Paul n'avait peut-être jamais lu Platon, mais son idée d'un dépassement de la "lettre" avait des précédents illustres des deux côtés de sa culture judéo-hellénistique et pouvait être sûre de susciter des échos chez ses destinataires également héritiers de la culture hellénistique (qu'ils fussent Grecs, Juifs, Romains ou autre chose n'avait à cet égard que peu d'importance). N'empêche que le christianisme qui se constitue en grande partie, théoriquement, contre la "lettre" (que ce soit au profit de l'"esprit" ou du "logos") devra à son tour en passer par la lettre -- à vrai dire, il y est depuis toujours et n'en est jamais sorti: le "Nouveau Testament" en est la preuve éclatante, "alliance-testament" censément écrite (métaphoriquement, métonymiquement, toujours l'écriture même quand il s'agit d'esprit) dans des cœurs et qui finira quand même sur papyrus ou parchemin, en attendant le papier, l'imprimerie, l'ordinateur et le smartphone; et dès le départ "inspirée" d'écritures anciennes (citations, allusions, interprétations, imitations, parodies, de l'"Ancien Testament" entre autres).

--

Pour revenir à la "lettre", ou à la lettre de la lettre: gramma ce n'est pas graphè (l'écriture, au sens d'action d'écrire et par extension de chose écrite) mais ça y ressemble et c'en est a priori l'aspect le plus matériel, le plus concret, le plus élémentaire -- quoique, comme pour "lettre" en français, son usage se redéploie à partir du sens élémentaire (trait, trace, lettre d'alphabet pour une écriture alphabétique, caractère, empreinte, "type" de "typographie" avant la lettre de l'imprimerie) à tout le champ sémantique de l'écriture: lettre = note, billet, "mot" ou "acte" juridique écrit (Luc 16,7s), écriture ou autographe de quelqu'un (Galates 6,11), inscription quelconque (Luc 23,38 ), épître (Actes 28,21), et même "littérature", cf. les "saintes lettres" ou "écrits sacrés" (2 Timothée 3,15s, cf. Jean 5,47), "avoir des lettres" = "être instruit", à tout le moins "savoir lire et écrire" et parfois beaucoup plus (Jean 7,15; Actes 26,24), etc. Graphè et gramma sont bien synonymes, si l'on veut, mais à partir de positions (à peu près) contraires: de l'acte au résultat, de la cause à l'effet et inversement.
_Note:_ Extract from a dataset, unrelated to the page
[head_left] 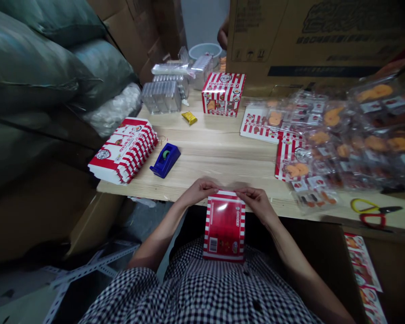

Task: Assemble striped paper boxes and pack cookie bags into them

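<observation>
A red box with white-striped edges [224, 229] rests against my body at the table's front edge, its barcode side facing up. My left hand [202, 191] pinches the top left corner of this box. At its top right corner, my right hand [254, 200] grips the same edge between thumb and fingers. Ahead and to the left lies a blue tape dispenser [166, 160] with a green core. A stack of flat striped cartons [123, 150] sits at the table's left edge. One made-up striped box [223, 94] stands farther back.
Clear plastic trays [162, 96] and a yellow packet [189, 118] are at the back left. Bagged orange toy pieces [344, 148] heap up on the right, near yellow-and-red scissors [374, 211]. A large cardboard carton [273, 45] stands behind, with another person's hand [223, 33] beside it.
</observation>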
Il faut noter que l'opposition "lettre/esprit" chez Paul apparaît d'abord très "construite", dans une sorte d'exégèse semi-allégorique ou midrash de l'Exode (relire 2 Corinthiens 3 et la suite): la lettre correspond à Moïse voilé face aux Israélites, l'esprit à Moïse dévoilé face au Seigneur, et c'est aussi l'"ancien" contre le "nouveau"; dans l'épître aux Romains, en revanche, ce n'est plus qu'une formule qui "sonne bien" (encore mieux en grec, gramma/pneuma) et qui s'insère accessoirement dans une théologie autrement construite (où, comme je disais ci-dessus, "l'esprit" s'oppose de préférence à d'autres choses qu'à "la lettre"). Et rappeler que, comme d'habitude mais encore plus précisément, Matthieu (5,18 ) oppose à cette opposition paulinienne son attachement au moindre iota ou keraia de la loi, non seulement la lettre mais le trait, l'accent, le signe diacritique, le "point sur le i" comme on dit...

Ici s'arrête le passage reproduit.